Of course, the headline masks wildly divergent national realities, a patchwork reflecting Europe’s charming habit of sharing a currency while living in entirely different economic universes. Inflation quickened in Germany, froze in France, softened in Spain and Italy; one continent, four narratives, and a single central bank pretending coherence.
Christine Lagarde, ever the serene conductor of this monetary orchestra, reiterated last week that policy is “in a good place”, a phrase that in ECB-speak means: we have no idea, but we refuse to panic in public. She insists rates are “set appropriately”. Investors and economists dutifully nod along, predicting that the deposit rate will remain at 2%, unchanged yet again, after being cut from its peak of 4% through eight successive quarter-point reductions.

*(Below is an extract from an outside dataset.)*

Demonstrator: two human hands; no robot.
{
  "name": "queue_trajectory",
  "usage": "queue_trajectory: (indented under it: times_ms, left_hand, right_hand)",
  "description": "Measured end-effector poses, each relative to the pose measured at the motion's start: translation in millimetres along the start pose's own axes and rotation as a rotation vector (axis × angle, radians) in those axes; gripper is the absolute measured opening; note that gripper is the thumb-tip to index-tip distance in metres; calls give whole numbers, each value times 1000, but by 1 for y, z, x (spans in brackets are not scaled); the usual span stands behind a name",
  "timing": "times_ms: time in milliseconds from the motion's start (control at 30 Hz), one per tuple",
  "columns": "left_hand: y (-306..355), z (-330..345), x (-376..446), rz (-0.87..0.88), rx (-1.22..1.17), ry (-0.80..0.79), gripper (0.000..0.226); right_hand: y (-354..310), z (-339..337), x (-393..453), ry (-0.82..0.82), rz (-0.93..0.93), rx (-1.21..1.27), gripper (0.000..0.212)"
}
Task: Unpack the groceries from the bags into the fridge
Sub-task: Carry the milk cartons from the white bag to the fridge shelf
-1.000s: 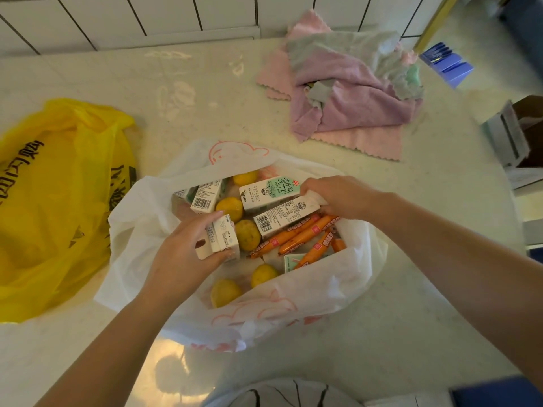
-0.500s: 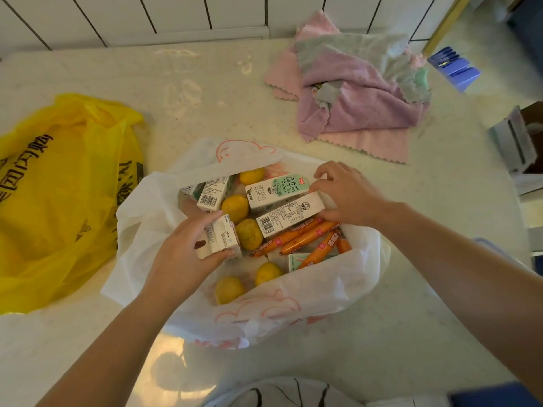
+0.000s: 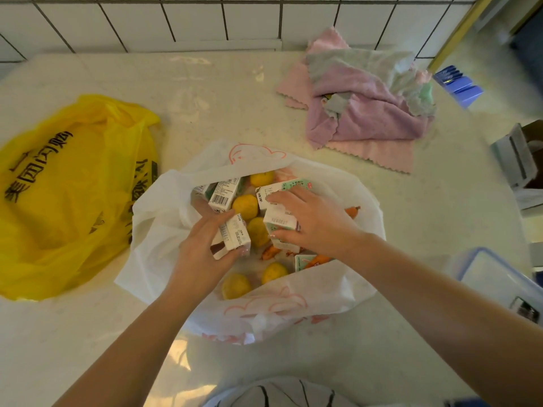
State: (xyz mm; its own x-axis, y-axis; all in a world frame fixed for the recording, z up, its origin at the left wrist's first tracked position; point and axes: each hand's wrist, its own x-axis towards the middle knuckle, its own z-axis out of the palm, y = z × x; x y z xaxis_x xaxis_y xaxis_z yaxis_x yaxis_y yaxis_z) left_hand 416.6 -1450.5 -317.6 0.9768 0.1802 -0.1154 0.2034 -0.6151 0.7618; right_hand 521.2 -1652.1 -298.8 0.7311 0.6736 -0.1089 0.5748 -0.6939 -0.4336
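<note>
I see the counter (image 3: 382, 230), yellow bag (image 3: 64, 195) left, white bag (image 3: 164, 224) open in the middle. Inside it, my left hand (image 3: 202, 254) grips one carton (image 3: 235, 233); my right hand (image 3: 311, 218) curls round another carton (image 3: 279, 223).

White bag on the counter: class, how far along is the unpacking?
Done: nothing is visibly put away; no fridge is in view. In hand: the left hand grips one small carton, the right hand another carton. Left: yellow fruits, orange sticks and cartons fill the white bag.
</note>
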Motion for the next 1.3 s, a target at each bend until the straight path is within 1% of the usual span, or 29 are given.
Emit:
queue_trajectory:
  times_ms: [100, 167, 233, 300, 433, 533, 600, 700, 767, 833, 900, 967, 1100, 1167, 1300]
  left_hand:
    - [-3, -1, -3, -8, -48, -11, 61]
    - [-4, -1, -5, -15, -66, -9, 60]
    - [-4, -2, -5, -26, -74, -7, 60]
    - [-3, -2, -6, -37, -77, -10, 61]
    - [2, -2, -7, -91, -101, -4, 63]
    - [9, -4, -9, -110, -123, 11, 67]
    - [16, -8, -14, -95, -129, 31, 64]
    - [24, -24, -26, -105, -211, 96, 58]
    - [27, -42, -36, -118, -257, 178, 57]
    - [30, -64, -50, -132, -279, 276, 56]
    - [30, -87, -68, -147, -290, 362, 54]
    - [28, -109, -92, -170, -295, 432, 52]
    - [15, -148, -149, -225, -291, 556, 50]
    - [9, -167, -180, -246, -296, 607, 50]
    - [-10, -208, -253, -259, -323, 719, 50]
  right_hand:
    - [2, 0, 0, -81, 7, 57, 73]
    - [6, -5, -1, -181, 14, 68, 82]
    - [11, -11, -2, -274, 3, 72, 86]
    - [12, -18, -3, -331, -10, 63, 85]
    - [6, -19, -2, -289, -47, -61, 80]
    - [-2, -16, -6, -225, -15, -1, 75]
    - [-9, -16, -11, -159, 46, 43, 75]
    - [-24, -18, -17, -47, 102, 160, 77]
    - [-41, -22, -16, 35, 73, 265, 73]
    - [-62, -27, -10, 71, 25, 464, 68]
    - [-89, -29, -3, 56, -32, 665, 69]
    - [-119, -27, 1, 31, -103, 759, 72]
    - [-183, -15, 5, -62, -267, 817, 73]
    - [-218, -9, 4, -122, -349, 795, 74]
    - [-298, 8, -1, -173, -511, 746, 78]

December’s meeting will unveil new economic projections, including a first glimpse of 2028. Earlier forecasts projected inflation dipping briefly below 2%, a phenomenon likely reinforced by delays in the European Union’s revamped carbon-pricing system. However, several officials have already warned, with admirable pre-emptive caution, not to take these models too seriously.
Among the drivers of persistent price pressure, wage catch-up from past inflation remains the primary culprit in services. Yet the ECB’s own collective-bargaining indicators hint at more moderate wage growth ahead, offering policymakers the illusion — however fleeting — of being in control.
Bloomberg Economics puts it politely: services inflation remains a “major concern” because it reflects local cost pressures. In less diplomatic language: Europe is expensive because Europeans cost money. Still, they expect the broader downward trend to continue as wage growth normalises.
The relatively benign inflation backdrop, paired with an economy finally showing signs of forward momentum after months of inertia, has led most analysts to predict that rates will remain unchanged until 2026. It is a forecast delivered with confidence, though everyone knows such confidence collapses the moment a trade conflict flares, the Middle East shifts, or Washington sneezes.
ECB Vice-President Luis de Guindos summarised the mood neatly: markets expect stability, neither hikes nor cuts, but “given uncertainty”, the ECB remains open to adjustments. In other words, anything could happen, but we’d rather not talk about it.
For now, the message is that the ECB is calm, composed, and perfectly satisfied with its handiwork, a message delivered with that uniquely European mixture of self-congratulation and subdued dread, the monetary equivalent of saying all is well while discreetly scanning the horizon for smoke.